The adsorption mechanism of collectors on minerals is of fundamental importance in the research and development of flotation science and processing technology. To examine the effect of cationic dodecylamine hydrochloride (DDAH), anionic sodium oleate (NaOL) and mixed DDAH/NaOL surfactants with different molar ratios on the adsorption behavior on the muscovite (001) surface, the adsorption mechanism of DDAH, NaOL and their mixture on the muscovite (001) surface in neutral aqueous solution was investigated by molecular dynamics (MD) simulations.
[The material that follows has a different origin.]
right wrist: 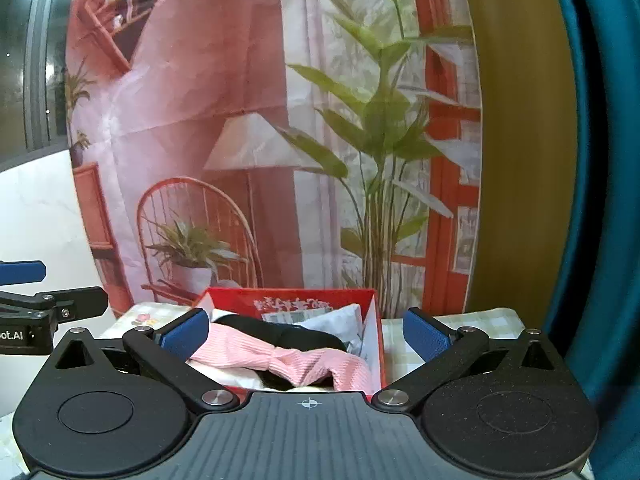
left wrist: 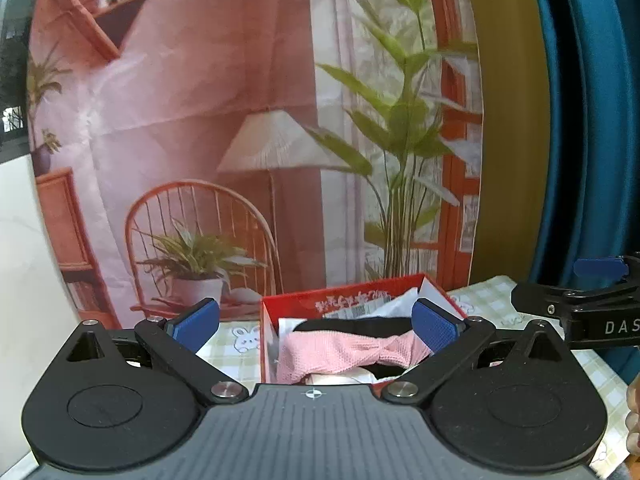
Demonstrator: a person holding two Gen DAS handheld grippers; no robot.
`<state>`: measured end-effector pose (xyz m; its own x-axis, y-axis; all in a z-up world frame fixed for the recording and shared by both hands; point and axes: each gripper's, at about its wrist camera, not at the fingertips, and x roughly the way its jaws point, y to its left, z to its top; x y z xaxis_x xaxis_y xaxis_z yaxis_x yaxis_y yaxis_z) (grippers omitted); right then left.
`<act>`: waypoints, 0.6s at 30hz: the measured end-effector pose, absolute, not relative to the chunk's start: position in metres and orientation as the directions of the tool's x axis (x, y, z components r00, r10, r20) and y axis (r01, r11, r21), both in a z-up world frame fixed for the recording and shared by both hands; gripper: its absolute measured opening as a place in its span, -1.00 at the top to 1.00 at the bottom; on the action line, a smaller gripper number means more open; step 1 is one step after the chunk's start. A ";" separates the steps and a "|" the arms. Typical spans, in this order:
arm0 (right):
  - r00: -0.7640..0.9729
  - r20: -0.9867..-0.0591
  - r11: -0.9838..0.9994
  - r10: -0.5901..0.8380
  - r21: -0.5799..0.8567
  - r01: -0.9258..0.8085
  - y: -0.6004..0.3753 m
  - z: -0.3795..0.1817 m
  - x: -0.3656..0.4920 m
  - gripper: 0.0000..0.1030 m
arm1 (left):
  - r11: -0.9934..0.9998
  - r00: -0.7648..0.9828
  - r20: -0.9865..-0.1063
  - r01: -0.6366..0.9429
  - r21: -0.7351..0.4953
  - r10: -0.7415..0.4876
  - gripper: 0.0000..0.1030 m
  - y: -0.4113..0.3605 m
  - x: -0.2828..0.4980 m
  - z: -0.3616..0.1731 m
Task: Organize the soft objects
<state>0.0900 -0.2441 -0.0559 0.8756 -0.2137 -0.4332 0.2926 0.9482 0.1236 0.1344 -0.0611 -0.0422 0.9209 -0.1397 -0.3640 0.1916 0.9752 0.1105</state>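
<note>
A red box (left wrist: 276, 312) (right wrist: 288, 298) stands on the checked tablecloth and holds soft items. A pink ribbed cloth (left wrist: 340, 354) (right wrist: 280, 356) lies across the top, over a black cloth (left wrist: 352, 325) (right wrist: 296, 334) and white pieces (right wrist: 340, 320). My left gripper (left wrist: 316, 326) hovers above and in front of the box, open, with nothing between its blue pads (left wrist: 198, 322). My right gripper (right wrist: 306, 334) is also open wide and empty, raised over the box's near side. Each gripper shows at the edge of the other's view.
A printed backdrop (left wrist: 256, 140) of a room with chair, lamp and plants hangs right behind the box. A yellow and blue curtain (left wrist: 560, 120) is at the right. The checked tablecloth (left wrist: 488, 292) extends on both sides of the box. A hand (left wrist: 632, 420) shows at the right edge.
</note>
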 end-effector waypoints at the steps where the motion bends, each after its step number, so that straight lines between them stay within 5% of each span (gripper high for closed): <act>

The results showed that the cationic DDAH molecules absorb on the muscovite (001) surface by electrostatic interactions and hydrogen bonding, whereas the anionic NaOL molecules cannot independently adsorb on the muscovite surface. Based on the analysis of the density distribution profile, radial distribution function (RDF) and interaction energy between surfactant molecules and muscovite surface, and the root mean square displacement (RMSD) of surfactants on water-muscovite interface, individual DDAH surfactant is a superior collector for the muscovite flotation. The molar ratio of DDAH/NaOL surfactants is found to be a key factor in the flotation response of muscovite. No significant adsorption of 1:2, 1:3 and 1:4 mixed DDAH/NaOL surfactants on the muscovite surface can be detected, while an effective adsorption was observed for the DDAH/NaOL mixture in molar ratios of 1:1, 2:1, 3:1 and 4:1. The cationic DDAH surfactant was determined to play a primary role in the adsorption of the mixed surfactants on the muscovite surface, while the anionic NaOL molecules co-adsorb with the DDAH molecules. The additional micro-flotation experiments under neutral aqueous conditions also showed that the flotation recovery of muscovite was the highest in the presence of DDAH surfactant, which was consistent with the findings derived from MD simulations.